* **REQUIREMENT**
Return only how many lines in the data include the string "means".

* **Entries taken from a collection**

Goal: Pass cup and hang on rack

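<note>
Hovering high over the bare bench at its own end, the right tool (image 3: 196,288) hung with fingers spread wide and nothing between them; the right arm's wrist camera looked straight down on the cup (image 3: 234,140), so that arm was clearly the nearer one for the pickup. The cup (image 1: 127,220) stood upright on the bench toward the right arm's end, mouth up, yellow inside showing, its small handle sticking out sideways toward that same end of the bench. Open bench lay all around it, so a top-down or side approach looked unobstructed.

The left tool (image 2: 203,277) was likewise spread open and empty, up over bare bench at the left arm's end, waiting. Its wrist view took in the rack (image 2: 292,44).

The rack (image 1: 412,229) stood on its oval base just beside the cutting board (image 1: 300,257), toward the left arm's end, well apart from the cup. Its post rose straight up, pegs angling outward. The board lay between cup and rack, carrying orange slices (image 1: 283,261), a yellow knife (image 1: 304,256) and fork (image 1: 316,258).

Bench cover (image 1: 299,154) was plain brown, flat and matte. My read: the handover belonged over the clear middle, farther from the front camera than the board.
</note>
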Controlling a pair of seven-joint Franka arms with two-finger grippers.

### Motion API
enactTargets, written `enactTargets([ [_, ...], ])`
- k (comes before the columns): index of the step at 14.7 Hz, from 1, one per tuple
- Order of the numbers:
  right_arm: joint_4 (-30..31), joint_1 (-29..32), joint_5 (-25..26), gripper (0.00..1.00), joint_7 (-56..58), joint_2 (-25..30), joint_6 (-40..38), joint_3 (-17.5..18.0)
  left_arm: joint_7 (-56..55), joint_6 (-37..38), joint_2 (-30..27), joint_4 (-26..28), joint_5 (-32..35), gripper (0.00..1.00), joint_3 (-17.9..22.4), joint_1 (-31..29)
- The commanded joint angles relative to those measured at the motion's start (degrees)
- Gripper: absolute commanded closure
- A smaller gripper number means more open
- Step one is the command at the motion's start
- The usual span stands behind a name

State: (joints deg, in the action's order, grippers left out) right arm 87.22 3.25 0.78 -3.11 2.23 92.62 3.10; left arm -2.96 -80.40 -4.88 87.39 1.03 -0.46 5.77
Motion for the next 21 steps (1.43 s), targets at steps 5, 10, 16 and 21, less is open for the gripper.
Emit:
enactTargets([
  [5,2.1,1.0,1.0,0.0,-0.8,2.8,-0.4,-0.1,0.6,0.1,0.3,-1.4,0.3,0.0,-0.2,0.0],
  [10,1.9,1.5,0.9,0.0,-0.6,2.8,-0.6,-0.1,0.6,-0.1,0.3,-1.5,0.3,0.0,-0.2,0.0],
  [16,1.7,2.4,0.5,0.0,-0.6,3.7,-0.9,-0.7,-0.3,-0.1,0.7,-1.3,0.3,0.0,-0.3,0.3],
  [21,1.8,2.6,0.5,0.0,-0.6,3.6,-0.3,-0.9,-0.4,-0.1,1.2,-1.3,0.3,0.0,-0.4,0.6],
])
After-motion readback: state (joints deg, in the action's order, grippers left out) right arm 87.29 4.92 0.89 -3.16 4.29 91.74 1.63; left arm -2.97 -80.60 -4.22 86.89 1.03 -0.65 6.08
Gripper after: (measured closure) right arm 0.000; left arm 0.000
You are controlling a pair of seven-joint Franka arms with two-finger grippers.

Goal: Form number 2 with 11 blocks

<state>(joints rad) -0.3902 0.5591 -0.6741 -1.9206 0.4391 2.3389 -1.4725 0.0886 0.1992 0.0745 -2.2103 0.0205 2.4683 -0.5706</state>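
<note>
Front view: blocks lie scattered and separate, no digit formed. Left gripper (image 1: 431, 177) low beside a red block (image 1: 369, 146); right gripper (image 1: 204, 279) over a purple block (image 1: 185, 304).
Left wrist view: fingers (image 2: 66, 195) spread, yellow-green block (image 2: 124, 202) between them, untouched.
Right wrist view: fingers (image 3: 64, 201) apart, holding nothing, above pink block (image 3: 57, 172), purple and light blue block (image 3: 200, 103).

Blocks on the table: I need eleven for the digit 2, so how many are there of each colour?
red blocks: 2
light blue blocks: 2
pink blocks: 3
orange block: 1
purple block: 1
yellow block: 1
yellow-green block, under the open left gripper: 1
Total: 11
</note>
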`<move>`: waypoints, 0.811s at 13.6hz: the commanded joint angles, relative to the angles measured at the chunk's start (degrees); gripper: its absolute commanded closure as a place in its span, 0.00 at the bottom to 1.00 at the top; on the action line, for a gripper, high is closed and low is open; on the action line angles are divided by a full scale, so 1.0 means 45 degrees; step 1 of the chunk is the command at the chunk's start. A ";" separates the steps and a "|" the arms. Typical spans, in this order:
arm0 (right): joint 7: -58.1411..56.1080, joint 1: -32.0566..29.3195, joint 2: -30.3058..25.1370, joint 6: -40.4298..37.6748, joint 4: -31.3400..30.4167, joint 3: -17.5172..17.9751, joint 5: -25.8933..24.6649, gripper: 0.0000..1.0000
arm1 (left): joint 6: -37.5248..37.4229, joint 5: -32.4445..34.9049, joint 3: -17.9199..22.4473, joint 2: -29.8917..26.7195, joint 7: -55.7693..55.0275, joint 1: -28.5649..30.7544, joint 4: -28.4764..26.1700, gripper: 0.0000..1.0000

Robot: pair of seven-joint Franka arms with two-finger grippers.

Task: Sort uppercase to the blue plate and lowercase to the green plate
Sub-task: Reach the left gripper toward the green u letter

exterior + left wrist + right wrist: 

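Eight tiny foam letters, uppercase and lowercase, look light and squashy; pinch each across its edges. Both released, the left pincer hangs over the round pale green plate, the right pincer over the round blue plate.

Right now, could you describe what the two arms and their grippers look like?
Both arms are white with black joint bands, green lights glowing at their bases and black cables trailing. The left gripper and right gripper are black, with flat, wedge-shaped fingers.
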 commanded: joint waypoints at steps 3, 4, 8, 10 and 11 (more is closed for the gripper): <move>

* **OUTPUT**
2